YOUR ASSIGNMENT
Please output the lines shown below exactly as they appear.

DATA EXTRACT
***

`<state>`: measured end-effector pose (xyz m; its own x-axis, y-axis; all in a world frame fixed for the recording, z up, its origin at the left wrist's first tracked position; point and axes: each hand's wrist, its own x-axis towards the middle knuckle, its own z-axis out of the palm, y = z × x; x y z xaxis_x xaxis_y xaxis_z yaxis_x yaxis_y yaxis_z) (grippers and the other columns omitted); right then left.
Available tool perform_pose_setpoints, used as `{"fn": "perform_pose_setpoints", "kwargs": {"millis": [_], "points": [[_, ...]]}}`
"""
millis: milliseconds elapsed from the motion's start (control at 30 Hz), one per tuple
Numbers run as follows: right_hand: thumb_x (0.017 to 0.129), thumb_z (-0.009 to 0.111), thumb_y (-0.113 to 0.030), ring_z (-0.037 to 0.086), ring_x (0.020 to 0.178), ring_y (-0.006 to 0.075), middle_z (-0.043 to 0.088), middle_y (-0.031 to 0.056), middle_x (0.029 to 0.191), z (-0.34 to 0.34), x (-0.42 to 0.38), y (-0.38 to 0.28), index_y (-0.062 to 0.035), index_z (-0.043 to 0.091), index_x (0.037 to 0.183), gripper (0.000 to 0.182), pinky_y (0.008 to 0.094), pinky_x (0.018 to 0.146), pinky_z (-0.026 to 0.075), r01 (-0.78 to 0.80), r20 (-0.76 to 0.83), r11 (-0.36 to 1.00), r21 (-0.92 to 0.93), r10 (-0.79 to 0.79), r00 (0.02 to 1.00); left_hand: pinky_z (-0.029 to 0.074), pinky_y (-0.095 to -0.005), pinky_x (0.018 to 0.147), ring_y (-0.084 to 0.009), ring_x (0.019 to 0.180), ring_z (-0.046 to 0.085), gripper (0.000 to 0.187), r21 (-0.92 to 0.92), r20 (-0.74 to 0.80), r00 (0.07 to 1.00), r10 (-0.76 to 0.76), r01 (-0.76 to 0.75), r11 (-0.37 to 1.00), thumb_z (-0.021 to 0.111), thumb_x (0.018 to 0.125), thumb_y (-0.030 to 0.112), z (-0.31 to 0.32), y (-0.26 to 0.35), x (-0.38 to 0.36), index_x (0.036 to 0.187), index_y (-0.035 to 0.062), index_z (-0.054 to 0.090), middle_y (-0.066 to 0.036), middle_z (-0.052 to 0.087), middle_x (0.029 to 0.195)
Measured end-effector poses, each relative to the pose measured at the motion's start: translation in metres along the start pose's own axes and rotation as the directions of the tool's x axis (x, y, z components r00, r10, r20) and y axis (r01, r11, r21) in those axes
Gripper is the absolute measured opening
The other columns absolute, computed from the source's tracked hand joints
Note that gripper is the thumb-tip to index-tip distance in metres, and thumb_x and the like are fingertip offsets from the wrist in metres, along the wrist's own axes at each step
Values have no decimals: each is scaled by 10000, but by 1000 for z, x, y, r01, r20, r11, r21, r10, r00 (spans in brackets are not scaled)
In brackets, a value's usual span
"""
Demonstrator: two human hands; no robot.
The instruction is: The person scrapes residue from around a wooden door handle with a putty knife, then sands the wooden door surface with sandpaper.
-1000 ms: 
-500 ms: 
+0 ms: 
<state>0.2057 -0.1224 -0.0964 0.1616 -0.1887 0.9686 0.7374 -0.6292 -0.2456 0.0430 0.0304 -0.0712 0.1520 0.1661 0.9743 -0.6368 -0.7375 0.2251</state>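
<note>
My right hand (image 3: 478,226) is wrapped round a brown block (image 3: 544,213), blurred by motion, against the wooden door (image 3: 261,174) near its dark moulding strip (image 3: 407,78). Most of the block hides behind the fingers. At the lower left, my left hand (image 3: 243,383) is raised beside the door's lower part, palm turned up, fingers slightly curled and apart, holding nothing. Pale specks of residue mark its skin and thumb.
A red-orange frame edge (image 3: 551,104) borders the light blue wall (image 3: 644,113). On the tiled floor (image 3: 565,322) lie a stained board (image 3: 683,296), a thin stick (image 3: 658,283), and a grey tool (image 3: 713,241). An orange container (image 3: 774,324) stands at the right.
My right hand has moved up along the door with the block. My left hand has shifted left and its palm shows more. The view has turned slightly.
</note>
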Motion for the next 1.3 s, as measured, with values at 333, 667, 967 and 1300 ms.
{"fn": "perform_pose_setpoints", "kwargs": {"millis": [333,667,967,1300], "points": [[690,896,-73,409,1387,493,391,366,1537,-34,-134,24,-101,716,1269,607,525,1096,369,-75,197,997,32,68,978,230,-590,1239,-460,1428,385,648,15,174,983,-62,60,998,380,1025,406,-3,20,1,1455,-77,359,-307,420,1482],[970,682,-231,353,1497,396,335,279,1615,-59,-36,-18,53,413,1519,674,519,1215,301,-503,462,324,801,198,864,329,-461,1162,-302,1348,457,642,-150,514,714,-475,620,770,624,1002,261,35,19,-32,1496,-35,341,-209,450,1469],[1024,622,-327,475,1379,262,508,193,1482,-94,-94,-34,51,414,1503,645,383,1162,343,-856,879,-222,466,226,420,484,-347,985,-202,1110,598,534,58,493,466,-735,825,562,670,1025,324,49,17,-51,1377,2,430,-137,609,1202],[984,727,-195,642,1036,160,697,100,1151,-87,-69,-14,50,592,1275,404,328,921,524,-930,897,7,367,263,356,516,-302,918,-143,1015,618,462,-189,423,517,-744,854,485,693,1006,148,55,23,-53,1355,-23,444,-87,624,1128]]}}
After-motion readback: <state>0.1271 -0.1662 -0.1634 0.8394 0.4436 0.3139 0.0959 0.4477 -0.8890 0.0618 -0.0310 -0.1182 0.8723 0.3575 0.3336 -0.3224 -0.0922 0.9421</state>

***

SOLUTION TO THIS EXERCISE
`<state>`: measured end-effector pose (xyz m; its own x-axis, y-axis; all in a world frame fixed for the recording, z up, its origin at the left wrist's first tracked position; point and axes: each hand's wrist, its own x-axis towards the middle knuckle, its own z-axis out of the palm, y = z × x; x y z xaxis_x xaxis_y xaxis_z yaxis_x yaxis_y yaxis_z) (grippers and the other columns omitted); right then left.
Available tool perform_pose_setpoints, used as `{"fn": "perform_pose_setpoints", "kwargs": {"millis": [_], "points": [[_, ...]]}}`
"""
millis: milliseconds elapsed from the motion's start (control at 30 Hz), one per tuple
Numbers run as follows: right_hand: thumb_x (0.017 to 0.129), thumb_z (-0.009 to 0.111), thumb_y (-0.113 to 0.030), ring_z (-0.037 to 0.086), ring_x (0.020 to 0.178), ring_y (-0.006 to 0.075), middle_z (-0.043 to 0.088), middle_y (-0.031 to 0.056), middle_x (0.029 to 0.191), z (-0.34 to 0.34), x (-0.42 to 0.38), y (-0.38 to 0.28), index_y (-0.062 to 0.035), index_z (-0.043 to 0.091), index_x (0.037 to 0.183), gripper (0.000 to 0.182), pinky_y (0.008 to 0.094), pinky_x (0.018 to 0.146), pinky_z (-0.026 to 0.075), r01 (-0.78 to 0.80), r20 (-0.76 to 0.83), r11 (-0.36 to 1.00), r21 (-0.92 to 0.93), r10 (-0.79 to 0.79), r00 (0.02 to 1.00); left_hand: pinky_z (-0.029 to 0.074), pinky_y (-0.095 to -0.005), pinky_x (0.018 to 0.147), ring_y (-0.084 to 0.009), ring_x (0.019 to 0.180), ring_z (-0.046 to 0.085), gripper (0.000 to 0.187), r21 (-0.92 to 0.92), r20 (-0.74 to 0.80), r00 (0.07 to 1.00), r10 (-0.76 to 0.76), r01 (-0.76 to 0.75), r11 (-0.37 to 1.00), thumb_z (-0.021 to 0.111), thumb_x (0.018 to 0.125), thumb_y (-0.030 to 0.112), z (-0.31 to 0.32), y (-0.26 to 0.35), x (-0.38 to 0.36), index_x (0.036 to 0.187), index_y (-0.035 to 0.062), index_z (-0.054 to 0.090), middle_y (-0.066 to 0.036), middle_z (-0.052 to 0.087), middle_x (0.029 to 0.195)
Measured end-effector poses, each relative to the pose measured at the motion's start: translation in metres along the start pose's own axes and rotation as the directions of the tool's x axis (x, y, z components r00, r10, r20) and y axis (r01, r11, r21) in those axes
Gripper is the absolute measured opening
The other columns absolute, computed from the source's tracked hand joints
Note that gripper is the thumb-tip to index-tip distance in metres, and thumb_x and the like are fingertip offsets from the wrist in metres, along the wrist's own axes at each step
Values have no decimals: each is scaled by 10000, but by 1000 for z, x, y, r01, r20, r11, r21, r10, r00 (spans in brackets are not scaled)
In brackets, a value's usual span
"""
Demonstrator: two human hands; no robot.
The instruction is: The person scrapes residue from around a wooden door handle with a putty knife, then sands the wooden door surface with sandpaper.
-1000 ms: 
-500 ms: 
+0 ms: 
<state>0.2057 -0.1224 -0.0964 0.1616 -0.1887 0.9686 0.7374 -0.6292 -0.2456 0.0430 0.0304 -0.0712 0.1520 0.1661 0.9743 -0.6368 -0.7375 0.2251</state>
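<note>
My right hand (image 3: 478,226) is wrapped round a brown block (image 3: 544,213), blurred by motion, against the wooden door (image 3: 261,174) near its dark moulding strip (image 3: 407,78). Most of the block hides behind the fingers. At the lower left, my left hand (image 3: 243,383) is raised beside the door's lower part, palm turned up, fingers slightly curled and apart, holding nothing. Pale specks of residue mark its skin and thumb.
A red-orange frame edge (image 3: 551,104) borders the light blue wall (image 3: 644,113). On the tiled floor (image 3: 565,322) lie a stained board (image 3: 683,296), a thin stick (image 3: 658,283), and a grey tool (image 3: 713,241). An orange container (image 3: 774,324) stands at the right.
My right hand has moved up along the door with the block. My left hand has shifted left and its palm shows more. The view has turned slightly.
</note>
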Motion for the next 1.3 s, as measured, with values at 333, 667, 967 and 1300 ms.
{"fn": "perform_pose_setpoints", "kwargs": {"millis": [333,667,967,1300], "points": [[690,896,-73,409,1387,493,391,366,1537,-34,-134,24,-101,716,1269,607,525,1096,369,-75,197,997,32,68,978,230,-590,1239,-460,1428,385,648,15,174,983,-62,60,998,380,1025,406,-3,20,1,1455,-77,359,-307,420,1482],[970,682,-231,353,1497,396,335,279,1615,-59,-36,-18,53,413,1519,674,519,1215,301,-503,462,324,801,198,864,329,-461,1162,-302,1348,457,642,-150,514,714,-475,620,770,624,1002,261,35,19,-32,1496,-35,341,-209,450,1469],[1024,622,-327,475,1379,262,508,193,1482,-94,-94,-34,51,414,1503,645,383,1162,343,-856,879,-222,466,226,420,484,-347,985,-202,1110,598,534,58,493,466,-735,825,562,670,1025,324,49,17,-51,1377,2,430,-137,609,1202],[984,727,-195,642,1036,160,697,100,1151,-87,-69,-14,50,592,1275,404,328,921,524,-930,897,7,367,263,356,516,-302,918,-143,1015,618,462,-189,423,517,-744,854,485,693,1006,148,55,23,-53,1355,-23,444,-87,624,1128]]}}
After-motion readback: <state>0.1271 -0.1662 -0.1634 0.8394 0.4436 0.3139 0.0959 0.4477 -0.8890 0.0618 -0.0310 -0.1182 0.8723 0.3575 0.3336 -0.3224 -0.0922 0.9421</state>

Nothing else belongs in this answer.